What to do> From the first line to the last, restate the data exactly, leaving out the images.

Recorded data>

━━━━━━━━━━━━━━━━━━━━━━━━━━━━━━

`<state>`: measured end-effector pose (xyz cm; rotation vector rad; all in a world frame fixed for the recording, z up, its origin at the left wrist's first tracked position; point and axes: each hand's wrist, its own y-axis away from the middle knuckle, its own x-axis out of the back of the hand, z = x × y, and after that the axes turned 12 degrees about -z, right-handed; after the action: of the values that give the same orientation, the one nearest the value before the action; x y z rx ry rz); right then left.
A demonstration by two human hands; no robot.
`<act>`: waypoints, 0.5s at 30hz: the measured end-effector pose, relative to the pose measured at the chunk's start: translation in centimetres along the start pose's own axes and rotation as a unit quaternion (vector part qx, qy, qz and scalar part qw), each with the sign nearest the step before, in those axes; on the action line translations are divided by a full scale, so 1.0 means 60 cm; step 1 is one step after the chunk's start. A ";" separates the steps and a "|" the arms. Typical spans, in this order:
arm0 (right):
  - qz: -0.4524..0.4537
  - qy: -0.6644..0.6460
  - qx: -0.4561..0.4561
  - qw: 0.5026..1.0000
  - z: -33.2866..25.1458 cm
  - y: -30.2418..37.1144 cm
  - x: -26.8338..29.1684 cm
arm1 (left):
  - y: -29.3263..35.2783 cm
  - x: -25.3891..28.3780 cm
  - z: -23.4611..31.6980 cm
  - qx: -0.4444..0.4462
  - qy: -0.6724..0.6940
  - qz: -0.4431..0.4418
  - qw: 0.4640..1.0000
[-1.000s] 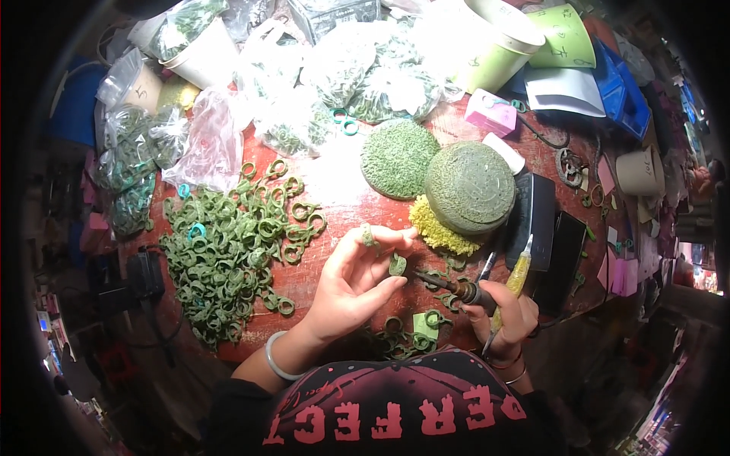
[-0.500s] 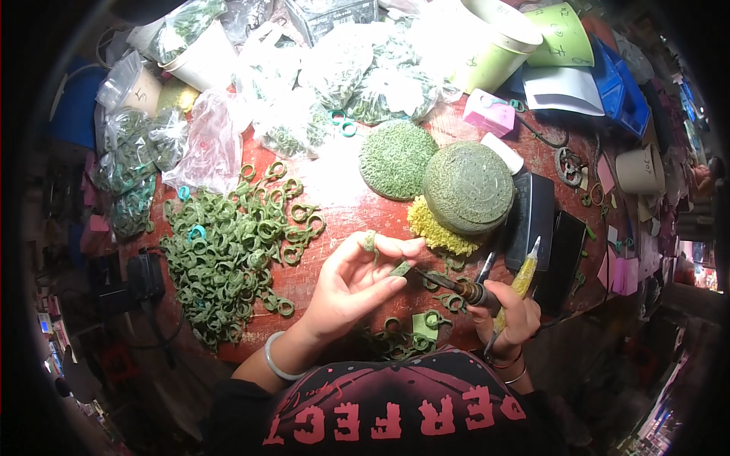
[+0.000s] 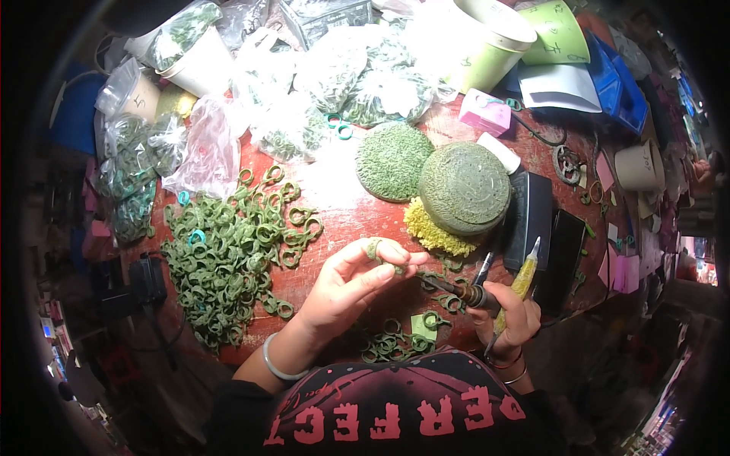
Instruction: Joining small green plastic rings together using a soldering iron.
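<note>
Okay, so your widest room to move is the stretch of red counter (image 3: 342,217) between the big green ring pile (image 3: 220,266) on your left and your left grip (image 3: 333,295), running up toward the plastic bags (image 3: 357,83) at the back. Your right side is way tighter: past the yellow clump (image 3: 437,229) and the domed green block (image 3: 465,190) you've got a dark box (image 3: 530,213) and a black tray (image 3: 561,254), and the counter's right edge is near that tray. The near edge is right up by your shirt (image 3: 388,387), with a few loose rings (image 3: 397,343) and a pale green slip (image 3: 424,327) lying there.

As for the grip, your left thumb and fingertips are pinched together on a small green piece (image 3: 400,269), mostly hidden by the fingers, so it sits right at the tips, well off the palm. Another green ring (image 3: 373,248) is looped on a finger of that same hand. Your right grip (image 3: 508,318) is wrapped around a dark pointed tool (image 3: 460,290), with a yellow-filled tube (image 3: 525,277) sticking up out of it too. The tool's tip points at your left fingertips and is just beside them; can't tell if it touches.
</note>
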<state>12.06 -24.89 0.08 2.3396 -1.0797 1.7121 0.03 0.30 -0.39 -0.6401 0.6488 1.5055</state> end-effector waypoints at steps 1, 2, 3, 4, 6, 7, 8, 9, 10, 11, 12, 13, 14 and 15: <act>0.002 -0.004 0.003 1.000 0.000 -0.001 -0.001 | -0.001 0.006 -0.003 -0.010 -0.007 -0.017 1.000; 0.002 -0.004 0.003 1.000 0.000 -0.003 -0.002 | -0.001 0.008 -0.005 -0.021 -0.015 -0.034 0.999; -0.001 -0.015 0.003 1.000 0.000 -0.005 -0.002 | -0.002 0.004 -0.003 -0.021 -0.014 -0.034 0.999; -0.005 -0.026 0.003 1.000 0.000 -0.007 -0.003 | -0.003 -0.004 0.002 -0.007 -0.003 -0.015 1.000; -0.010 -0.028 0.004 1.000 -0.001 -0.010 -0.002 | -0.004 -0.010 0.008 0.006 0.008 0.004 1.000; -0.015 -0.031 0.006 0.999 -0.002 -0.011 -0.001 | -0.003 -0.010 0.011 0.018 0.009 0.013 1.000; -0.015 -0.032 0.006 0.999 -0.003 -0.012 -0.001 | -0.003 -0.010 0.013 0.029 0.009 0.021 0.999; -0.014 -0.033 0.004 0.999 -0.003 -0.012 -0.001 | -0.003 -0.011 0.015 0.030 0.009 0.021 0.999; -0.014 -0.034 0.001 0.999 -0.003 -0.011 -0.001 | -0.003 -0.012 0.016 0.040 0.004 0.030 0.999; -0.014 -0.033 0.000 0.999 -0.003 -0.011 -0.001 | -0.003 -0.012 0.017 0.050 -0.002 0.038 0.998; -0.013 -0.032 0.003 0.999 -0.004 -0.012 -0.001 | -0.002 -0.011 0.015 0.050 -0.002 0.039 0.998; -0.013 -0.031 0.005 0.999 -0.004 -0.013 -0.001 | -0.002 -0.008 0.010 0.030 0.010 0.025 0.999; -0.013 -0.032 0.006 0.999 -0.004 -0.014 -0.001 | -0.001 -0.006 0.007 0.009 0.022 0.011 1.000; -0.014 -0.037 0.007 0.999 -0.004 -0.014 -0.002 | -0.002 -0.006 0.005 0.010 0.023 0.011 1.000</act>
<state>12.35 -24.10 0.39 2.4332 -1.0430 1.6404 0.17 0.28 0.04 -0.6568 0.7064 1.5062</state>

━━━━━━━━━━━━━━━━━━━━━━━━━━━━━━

Exercise answer>
`<state>`: measured end-effector pose (xyz cm; rotation vector rad; all in a world frame fixed for the recording, z up, its origin at the left wrist's first tracked position; point and axes: each hand's wrist, its own y-axis away from the middle knuckle, its own x-axis out of the back of the hand, z = x × y, and after that the axes turned 12 degrees about -z, right-handed; after the action: of the values that give the same orientation, the one nearest the value before the action; x y z rx ry rz); right then left.
A demonstration by two human hands; no robot.
`<act>`: waypoints, 0.5s at 30hz: the measured end-effector pose, relative to the pose measured at the chunk's start: translation in centimetres along the start pose's own axes and rotation as a unit quaternion (vector part qx, qy, qz and scalar part qw), each with the sign nearest the step before, in those axes; on the action line translations are divided by a full scale, so 1.0 means 60 cm; step 1 is one step after the chunk's start. A ";" separates the steps and a "|" the arms. Typical spans, in this order:
arm0 (right):
  - qz: -0.4524..0.4537
  - qy: -0.6644..0.6460
  - qx: -0.4561..0.4561
  - qw: 0.5026..1.0000
  - z: -33.2866..25.1458 cm
  - y: -30.2418..37.1144 cm
  - x: -26.8338..29.1684 cm
arm1 (left):
  - y: -29.3263..35.2783 cm
  - x: -25.3891..28.3780 cm
  - z: -23.4611..31.6980 cm
  - qx: -0.4444..0.4462
  - qy: -0.6724..0.6940
  - qz: -0.4431..0.4418
  - qw: 0.4640..1.0000
[-1.000s] 
[-0.500s] 
[+0.000s] 
Instruction: Joining small green plastic rings together using a soldering iron.
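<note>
Okay, so your widest room to move is the stretch of red counter (image 3: 342,217) between the big green ring pile (image 3: 220,266) on your left and your left grip (image 3: 333,295), running up toward the plastic bags (image 3: 357,83) at the back. Your right side is way tighter: past the yellow clump (image 3: 437,229) and the domed green block (image 3: 465,190) you've got a dark box (image 3: 530,213) and a black tray (image 3: 561,254), and the counter's right edge is near that tray. The near edge is right up by your shirt (image 3: 388,387), with a few loose rings (image 3: 397,343) and a pale green slip (image 3: 424,327) lying there.

As for the grip, your left thumb and fingertips are pinched together on a small green piece (image 3: 400,269), mostly hidden by the fingers, so it sits right at the tips, well off the palm. Another green ring (image 3: 373,248) is looped on a finger of that same hand. Your right grip (image 3: 508,318) is wrapped around a dark pointed tool (image 3: 460,290), with a yellow-filled tube (image 3: 525,277) sticking up out of it too. The tool's tip points at your left fingertips and is just beside them; can't tell if it touches.
</note>
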<state>12.06 -24.89 0.08 2.3396 -1.0797 1.7121 0.03 0.30 -0.39 -0.6401 0.6488 1.5055</state> end-effector waypoints at steps 1, 2, 3, 4, 6, 7, 8, 9, 10, 11, 12, 13, 14 and 15: <act>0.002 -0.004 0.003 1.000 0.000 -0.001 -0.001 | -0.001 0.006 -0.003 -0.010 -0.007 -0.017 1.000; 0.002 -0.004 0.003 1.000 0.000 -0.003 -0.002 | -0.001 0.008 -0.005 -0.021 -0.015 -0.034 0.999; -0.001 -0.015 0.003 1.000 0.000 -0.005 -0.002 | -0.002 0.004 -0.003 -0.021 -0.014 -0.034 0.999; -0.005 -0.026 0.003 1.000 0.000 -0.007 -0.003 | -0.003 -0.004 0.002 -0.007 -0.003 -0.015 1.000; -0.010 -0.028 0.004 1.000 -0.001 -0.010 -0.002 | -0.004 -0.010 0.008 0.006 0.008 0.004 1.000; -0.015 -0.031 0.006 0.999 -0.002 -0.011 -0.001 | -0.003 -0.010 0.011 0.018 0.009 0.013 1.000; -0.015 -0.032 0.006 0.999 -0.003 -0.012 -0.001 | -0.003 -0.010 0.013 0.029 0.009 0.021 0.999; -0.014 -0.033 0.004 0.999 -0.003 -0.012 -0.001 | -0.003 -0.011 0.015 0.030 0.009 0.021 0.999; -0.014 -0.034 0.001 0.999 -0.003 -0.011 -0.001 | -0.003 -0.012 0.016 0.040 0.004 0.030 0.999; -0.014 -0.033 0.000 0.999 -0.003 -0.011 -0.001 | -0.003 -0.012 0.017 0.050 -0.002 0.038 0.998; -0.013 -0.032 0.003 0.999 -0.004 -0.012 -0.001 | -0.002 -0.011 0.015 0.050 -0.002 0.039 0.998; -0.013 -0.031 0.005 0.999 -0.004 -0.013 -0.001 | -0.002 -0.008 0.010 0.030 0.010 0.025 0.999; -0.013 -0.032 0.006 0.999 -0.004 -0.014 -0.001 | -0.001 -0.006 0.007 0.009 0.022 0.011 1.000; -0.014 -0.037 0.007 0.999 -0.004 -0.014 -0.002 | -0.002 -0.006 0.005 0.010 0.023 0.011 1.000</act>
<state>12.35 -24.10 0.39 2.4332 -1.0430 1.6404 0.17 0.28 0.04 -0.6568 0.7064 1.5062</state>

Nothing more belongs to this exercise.